**Required work:**
Look below for the line with "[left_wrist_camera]" and the line with "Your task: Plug". Copy exactly those two lines and every line between, but not the pictures.

**Material shown:**
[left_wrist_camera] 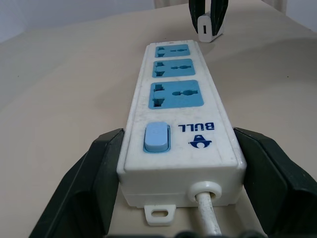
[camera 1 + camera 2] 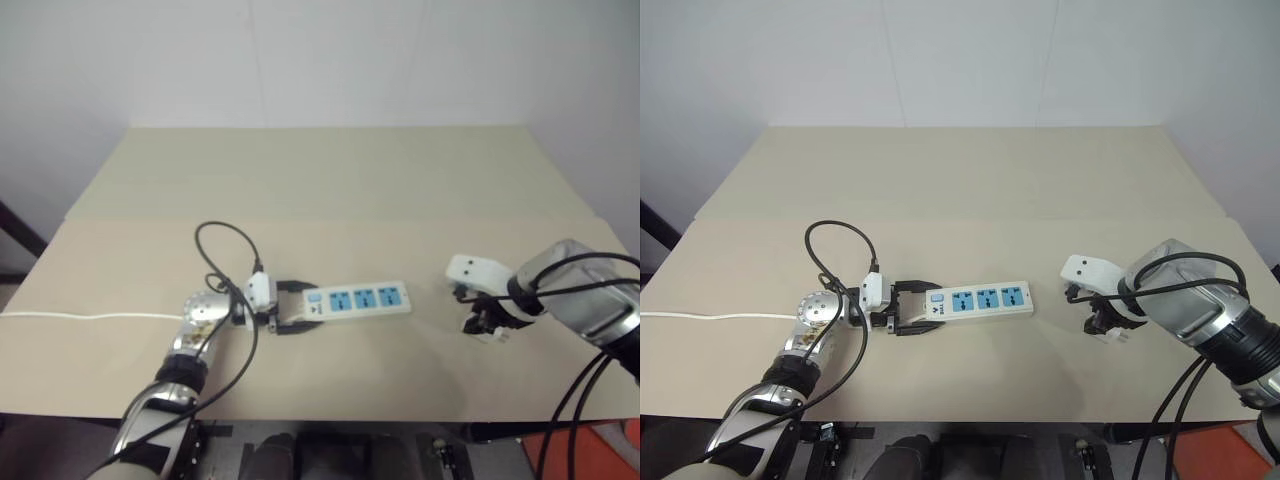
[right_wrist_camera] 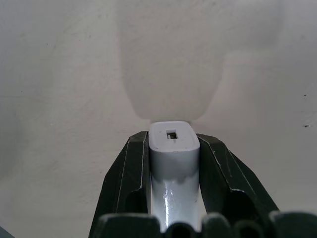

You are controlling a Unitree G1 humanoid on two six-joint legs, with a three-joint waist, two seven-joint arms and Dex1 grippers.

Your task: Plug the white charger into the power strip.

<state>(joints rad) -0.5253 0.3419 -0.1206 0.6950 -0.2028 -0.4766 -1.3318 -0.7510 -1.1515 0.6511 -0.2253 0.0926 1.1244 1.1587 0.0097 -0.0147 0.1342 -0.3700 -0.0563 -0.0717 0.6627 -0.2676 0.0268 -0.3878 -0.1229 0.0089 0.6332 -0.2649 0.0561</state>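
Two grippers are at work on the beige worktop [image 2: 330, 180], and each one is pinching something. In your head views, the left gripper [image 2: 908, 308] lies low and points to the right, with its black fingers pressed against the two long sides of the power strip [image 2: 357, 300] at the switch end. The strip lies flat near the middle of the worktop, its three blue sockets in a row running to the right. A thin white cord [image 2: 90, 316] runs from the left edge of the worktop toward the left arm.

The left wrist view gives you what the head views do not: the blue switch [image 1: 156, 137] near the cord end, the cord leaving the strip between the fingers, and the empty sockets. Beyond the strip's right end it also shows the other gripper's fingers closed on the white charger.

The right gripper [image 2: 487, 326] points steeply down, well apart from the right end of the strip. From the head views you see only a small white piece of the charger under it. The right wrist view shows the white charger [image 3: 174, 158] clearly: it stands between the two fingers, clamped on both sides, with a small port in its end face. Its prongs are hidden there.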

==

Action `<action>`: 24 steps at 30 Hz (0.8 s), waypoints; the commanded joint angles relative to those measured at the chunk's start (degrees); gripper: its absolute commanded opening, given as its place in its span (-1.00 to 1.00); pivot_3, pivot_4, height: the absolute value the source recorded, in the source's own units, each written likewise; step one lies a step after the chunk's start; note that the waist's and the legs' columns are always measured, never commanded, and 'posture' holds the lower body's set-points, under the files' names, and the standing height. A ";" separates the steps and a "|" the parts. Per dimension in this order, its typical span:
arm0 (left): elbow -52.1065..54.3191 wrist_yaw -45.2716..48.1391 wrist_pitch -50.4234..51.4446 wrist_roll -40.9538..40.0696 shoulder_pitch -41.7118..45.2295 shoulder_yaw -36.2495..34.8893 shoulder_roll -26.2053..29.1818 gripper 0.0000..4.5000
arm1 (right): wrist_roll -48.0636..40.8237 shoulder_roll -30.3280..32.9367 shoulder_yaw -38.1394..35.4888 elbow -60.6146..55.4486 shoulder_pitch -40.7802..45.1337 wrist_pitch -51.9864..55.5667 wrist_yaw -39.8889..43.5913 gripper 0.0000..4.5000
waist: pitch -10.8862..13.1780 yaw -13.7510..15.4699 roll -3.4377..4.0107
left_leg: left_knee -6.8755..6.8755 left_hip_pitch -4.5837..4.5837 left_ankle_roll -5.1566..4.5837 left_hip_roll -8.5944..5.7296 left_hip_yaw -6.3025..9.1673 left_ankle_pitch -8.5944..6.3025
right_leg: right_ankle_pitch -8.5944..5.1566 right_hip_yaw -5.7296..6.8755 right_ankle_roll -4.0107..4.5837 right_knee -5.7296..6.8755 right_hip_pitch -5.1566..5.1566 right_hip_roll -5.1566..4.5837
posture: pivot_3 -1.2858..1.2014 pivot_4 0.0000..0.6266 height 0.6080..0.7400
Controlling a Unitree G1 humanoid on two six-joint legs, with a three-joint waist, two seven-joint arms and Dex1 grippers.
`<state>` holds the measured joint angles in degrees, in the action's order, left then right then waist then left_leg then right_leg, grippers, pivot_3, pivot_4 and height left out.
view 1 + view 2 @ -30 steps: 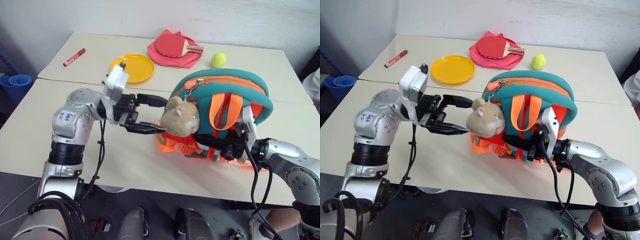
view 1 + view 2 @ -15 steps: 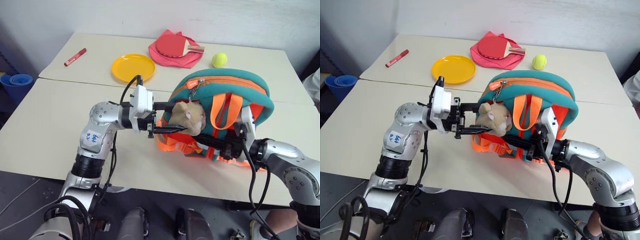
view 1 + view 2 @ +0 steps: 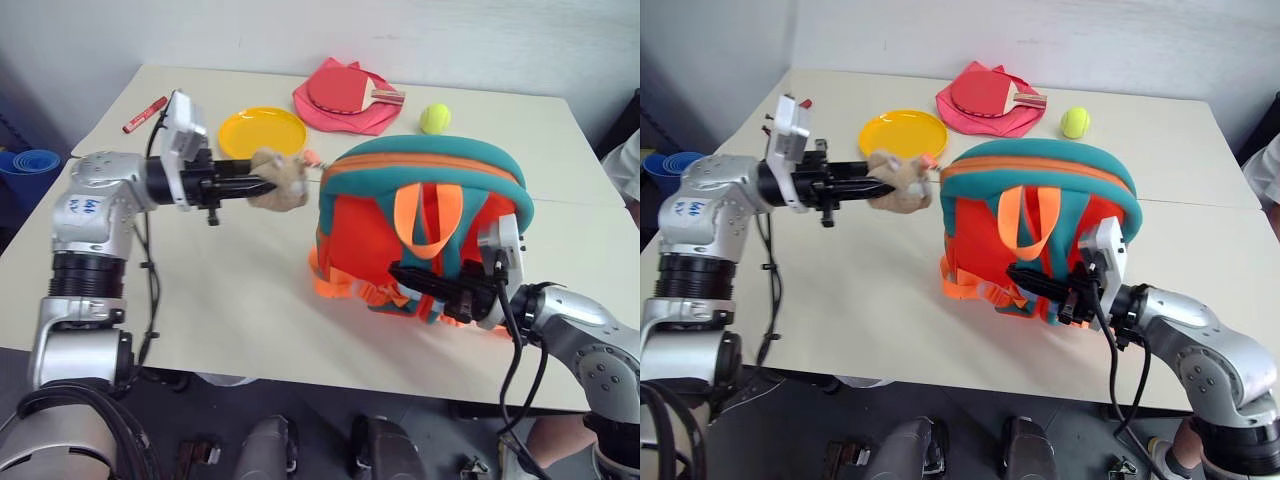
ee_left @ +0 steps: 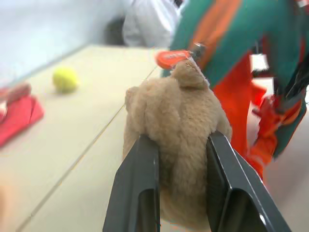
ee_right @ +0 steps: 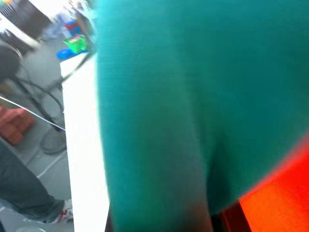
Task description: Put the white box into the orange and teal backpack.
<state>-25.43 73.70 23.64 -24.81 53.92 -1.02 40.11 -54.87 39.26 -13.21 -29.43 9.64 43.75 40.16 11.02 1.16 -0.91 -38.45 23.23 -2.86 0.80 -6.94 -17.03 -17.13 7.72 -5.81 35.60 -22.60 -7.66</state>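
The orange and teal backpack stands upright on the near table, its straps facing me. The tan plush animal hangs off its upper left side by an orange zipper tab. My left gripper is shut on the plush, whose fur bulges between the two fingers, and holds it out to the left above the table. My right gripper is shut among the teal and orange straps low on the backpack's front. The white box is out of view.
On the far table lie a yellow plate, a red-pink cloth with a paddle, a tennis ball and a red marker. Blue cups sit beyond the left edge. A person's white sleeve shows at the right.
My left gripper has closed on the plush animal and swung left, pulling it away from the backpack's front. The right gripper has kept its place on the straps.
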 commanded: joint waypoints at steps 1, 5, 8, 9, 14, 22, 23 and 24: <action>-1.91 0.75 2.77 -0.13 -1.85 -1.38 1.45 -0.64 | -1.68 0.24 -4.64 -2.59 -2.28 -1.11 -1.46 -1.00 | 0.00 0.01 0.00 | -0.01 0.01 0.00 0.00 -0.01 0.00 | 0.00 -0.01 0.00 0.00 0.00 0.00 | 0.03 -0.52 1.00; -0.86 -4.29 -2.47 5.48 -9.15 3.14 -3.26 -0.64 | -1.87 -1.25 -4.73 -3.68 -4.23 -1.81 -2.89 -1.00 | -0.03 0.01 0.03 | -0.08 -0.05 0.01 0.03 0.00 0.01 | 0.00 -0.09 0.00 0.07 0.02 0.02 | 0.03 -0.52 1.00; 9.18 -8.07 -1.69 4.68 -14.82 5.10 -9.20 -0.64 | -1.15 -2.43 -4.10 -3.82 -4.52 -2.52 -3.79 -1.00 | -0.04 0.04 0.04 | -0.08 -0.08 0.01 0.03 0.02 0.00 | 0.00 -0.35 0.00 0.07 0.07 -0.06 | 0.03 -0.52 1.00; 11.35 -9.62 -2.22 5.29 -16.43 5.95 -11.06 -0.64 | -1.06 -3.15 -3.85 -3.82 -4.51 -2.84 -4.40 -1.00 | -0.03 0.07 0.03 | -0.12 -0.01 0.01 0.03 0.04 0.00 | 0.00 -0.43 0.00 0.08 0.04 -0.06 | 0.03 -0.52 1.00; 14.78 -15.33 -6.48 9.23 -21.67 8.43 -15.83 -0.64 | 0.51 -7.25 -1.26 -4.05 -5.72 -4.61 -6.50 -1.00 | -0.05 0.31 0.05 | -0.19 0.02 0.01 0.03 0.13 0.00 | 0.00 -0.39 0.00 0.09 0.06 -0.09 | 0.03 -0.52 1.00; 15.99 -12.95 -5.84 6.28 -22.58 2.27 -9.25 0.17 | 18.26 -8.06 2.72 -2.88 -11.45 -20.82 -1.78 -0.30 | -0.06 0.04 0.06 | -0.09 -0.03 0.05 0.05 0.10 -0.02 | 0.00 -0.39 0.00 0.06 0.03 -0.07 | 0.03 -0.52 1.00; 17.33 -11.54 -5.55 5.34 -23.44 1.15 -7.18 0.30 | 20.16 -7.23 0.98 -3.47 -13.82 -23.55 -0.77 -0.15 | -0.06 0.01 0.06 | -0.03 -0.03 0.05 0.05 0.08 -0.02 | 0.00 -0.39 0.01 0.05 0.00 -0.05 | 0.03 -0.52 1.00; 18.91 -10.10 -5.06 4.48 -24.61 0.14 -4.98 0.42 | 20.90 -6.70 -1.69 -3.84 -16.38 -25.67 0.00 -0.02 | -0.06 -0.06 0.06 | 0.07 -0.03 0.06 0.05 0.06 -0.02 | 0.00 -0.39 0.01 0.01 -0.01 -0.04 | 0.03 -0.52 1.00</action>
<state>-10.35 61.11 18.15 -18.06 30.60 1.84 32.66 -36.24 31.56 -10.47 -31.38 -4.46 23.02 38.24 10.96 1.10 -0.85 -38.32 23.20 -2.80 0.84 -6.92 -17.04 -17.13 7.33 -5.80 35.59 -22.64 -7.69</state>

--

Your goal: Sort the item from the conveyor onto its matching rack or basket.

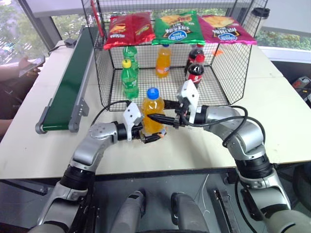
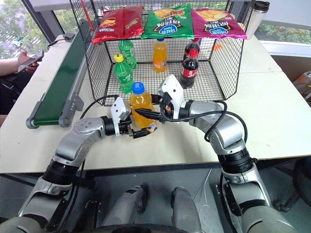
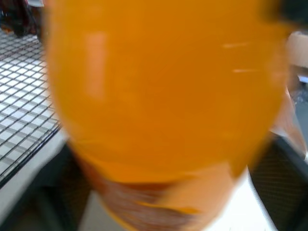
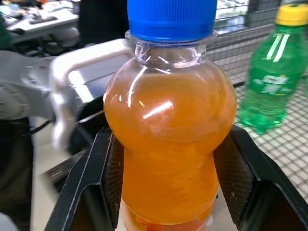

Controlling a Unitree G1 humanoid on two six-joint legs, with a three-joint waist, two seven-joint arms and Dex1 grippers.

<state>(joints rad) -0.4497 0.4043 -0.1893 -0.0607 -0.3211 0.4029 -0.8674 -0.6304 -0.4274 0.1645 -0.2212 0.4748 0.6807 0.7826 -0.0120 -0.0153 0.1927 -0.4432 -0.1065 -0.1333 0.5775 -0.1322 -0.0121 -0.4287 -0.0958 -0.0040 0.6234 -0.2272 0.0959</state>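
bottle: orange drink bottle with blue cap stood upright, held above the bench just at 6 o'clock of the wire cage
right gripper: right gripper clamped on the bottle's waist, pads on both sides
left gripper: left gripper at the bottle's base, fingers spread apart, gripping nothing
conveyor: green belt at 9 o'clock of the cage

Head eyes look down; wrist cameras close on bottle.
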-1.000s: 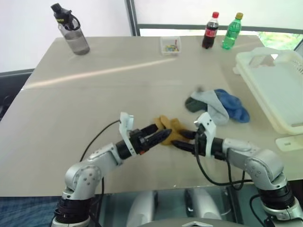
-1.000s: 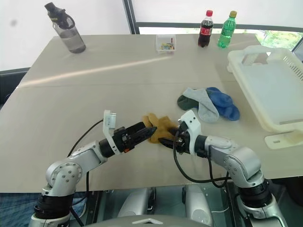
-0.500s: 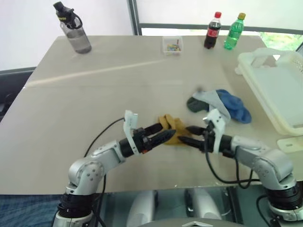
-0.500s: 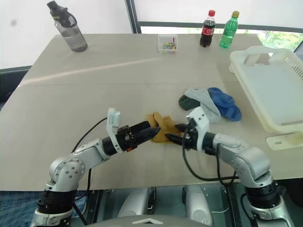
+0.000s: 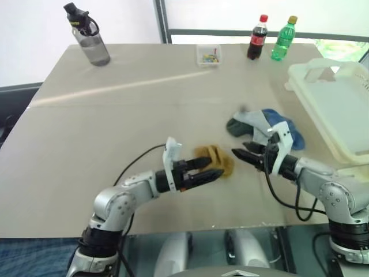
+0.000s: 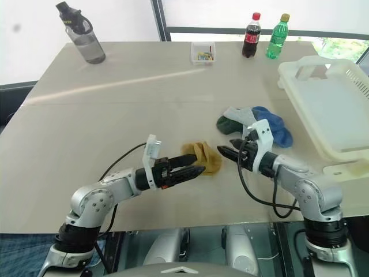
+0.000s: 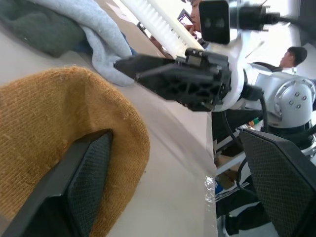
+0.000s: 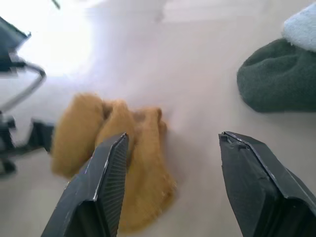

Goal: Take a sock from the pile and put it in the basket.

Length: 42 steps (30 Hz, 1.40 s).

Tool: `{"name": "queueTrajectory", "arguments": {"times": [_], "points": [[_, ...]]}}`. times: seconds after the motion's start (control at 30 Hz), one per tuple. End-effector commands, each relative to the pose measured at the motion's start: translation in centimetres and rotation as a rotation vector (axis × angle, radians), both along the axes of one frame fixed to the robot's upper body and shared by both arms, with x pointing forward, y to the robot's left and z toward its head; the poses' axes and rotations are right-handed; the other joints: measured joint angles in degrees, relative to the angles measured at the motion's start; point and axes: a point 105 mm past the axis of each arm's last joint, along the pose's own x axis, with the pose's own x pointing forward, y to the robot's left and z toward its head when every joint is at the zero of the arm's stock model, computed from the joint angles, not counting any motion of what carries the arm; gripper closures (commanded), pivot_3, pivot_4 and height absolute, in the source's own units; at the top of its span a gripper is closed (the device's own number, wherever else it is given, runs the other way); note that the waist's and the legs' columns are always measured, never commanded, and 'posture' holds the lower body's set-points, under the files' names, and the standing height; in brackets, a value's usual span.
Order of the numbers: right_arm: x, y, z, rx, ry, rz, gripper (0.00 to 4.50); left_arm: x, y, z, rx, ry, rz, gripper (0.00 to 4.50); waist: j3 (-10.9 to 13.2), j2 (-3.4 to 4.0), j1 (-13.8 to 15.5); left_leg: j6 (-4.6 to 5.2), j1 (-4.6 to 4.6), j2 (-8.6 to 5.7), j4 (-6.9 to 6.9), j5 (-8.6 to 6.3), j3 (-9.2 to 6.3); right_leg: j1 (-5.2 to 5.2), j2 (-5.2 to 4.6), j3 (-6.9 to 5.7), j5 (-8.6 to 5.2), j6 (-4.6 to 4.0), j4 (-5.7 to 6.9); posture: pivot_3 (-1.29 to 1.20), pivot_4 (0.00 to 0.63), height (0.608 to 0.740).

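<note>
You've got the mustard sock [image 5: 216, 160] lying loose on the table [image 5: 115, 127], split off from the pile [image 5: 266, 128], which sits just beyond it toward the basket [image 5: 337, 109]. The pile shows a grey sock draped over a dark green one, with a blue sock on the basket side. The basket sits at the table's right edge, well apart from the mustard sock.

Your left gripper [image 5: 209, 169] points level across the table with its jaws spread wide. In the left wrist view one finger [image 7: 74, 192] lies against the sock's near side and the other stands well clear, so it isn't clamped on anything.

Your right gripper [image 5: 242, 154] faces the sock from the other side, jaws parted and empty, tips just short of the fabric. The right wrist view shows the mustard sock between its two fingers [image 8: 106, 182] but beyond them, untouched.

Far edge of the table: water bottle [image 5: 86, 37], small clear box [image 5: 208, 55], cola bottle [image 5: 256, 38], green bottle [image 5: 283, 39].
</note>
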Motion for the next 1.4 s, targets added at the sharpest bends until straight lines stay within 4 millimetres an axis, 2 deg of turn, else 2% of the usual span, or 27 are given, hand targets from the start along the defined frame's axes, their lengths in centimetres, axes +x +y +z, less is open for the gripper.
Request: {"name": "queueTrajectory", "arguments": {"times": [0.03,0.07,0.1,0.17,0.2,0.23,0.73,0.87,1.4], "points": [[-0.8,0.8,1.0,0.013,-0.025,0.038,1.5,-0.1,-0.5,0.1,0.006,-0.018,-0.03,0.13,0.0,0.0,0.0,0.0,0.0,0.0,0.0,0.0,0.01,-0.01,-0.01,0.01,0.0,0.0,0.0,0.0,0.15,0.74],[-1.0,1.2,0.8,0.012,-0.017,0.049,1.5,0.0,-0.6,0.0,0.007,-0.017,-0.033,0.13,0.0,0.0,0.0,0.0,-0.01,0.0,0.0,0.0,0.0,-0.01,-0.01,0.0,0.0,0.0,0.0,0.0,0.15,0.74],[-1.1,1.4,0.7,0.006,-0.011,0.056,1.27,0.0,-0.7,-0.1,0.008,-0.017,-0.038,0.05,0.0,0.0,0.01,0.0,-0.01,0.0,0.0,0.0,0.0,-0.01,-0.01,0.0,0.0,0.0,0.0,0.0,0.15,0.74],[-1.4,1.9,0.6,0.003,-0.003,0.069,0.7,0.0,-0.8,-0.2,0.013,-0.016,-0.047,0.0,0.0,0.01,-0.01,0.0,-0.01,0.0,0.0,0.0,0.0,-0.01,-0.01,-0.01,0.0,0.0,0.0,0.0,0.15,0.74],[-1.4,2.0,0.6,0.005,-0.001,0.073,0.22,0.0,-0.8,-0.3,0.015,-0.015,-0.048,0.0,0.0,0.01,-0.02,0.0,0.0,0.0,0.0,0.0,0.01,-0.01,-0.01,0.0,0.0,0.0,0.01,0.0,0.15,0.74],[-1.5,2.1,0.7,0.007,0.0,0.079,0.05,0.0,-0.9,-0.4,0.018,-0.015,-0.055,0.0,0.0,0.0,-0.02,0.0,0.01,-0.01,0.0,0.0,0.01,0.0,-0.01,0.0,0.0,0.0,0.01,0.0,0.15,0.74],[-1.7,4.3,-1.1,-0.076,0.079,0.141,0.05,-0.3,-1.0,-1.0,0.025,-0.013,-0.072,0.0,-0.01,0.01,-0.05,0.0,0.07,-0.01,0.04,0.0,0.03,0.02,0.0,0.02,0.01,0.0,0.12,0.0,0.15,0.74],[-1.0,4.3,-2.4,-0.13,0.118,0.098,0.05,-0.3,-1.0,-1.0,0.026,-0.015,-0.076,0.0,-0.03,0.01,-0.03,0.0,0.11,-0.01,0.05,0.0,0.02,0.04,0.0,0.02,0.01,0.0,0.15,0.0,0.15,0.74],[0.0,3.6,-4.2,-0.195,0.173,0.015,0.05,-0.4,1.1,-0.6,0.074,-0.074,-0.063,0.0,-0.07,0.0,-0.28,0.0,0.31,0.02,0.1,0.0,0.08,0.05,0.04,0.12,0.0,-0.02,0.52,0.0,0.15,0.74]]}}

**Exercise response:**
[left_wrist_camera] 
[camera 1 + camera 2] 
[right_wrist_camera] 

You are controlling a Unitree G1 humanoid on two six-joint legs, with a three-joint waist, two seven-joint arms and Dex1 grippers.

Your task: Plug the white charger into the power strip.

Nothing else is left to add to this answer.